## Work instructions:
Below are the records to transcribe exactly; do not include any images.

[Stored items from a collection]
**********
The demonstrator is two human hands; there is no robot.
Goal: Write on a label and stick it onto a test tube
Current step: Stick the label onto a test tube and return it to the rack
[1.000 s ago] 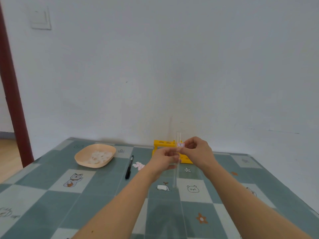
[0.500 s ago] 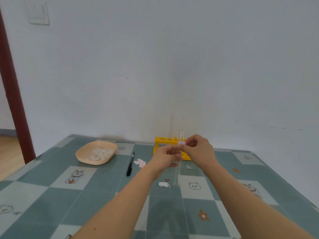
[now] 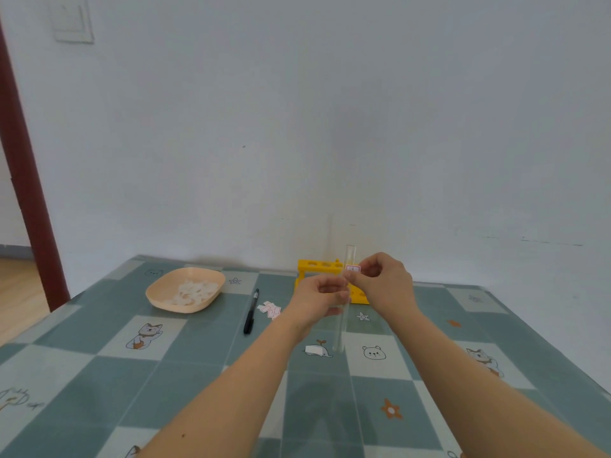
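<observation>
Test tube (image 3: 344, 312) first: a long clear glass one, held nearly upright above the table (image 3: 205, 368), its open mouth up near the wall and its rounded bottom hanging over a whale drawing on the tablecloth. The person's left hand (image 3: 319, 300) wraps around the middle of the tube, fingers curled closed on it from the nine o'clock side. Their right hand (image 3: 383, 285) comes in from three o'clock, thumb and forefinger pinched on a small white label (image 3: 353, 268) with a red border, which lies against the glass just below the mouth; something is marked on it, but it is too small to read. Right behind the hands, at twelve o'clock, stands a yellow rack (image 3: 319, 266) with round holes along its top, and another faint clear tube seems to rise from it, though I cannot be sure. Out at ten o'clock from the hands sits a shallow beige dish (image 3: 158, 295) holding a heap of white scraps. Between dish and hands a black pen (image 3: 251, 311) lies capped on the cloth, pointing toward the wall, and just beside it, at its three o'clock, a few loose spare labels (image 3: 269, 309) are scattered. A small white slip of paper (image 3: 312, 350) rests flat near the tube's lower end, at about its eight o'clock.
</observation>
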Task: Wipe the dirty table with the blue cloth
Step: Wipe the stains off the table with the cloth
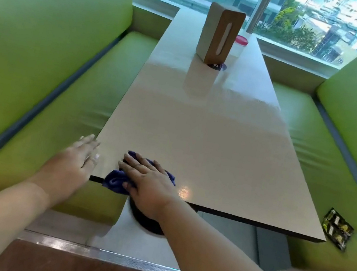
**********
## Output for this task:
The demonstrator is two human hands; there is no robot.
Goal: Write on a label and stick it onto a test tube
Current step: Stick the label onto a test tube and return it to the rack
[1.000 s ago] 
[0.500 s ago] 
[now] 
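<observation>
Test tube (image 3: 344, 312) first: a long clear glass one, held nearly upright above the table (image 3: 205, 368), its open mouth up near the wall and its rounded bottom hanging over a whale drawing on the tablecloth. The person's left hand (image 3: 319, 300) wraps around the middle of the tube, fingers curled closed on it from the nine o'clock side. Their right hand (image 3: 383, 285) comes in from three o'clock, thumb and forefinger pinched on a small white label (image 3: 353, 268) with a red border, which lies against the glass just below the mouth; something is marked on it, but it is too small to read. Right behind the hands, at twelve o'clock, stands a yellow rack (image 3: 319, 266) with round holes along its top, and another faint clear tube seems to rise from it, though I cannot be sure. Out at ten o'clock from the hands sits a shallow beige dish (image 3: 158, 295) holding a heap of white scraps. Between dish and hands a black pen (image 3: 251, 311) lies capped on the cloth, pointing toward the wall, and just beside it, at its three o'clock, a few loose spare labels (image 3: 269, 309) are scattered. A small white slip of paper (image 3: 312, 350) rests flat near the tube's lower end, at about its eight o'clock.
</observation>
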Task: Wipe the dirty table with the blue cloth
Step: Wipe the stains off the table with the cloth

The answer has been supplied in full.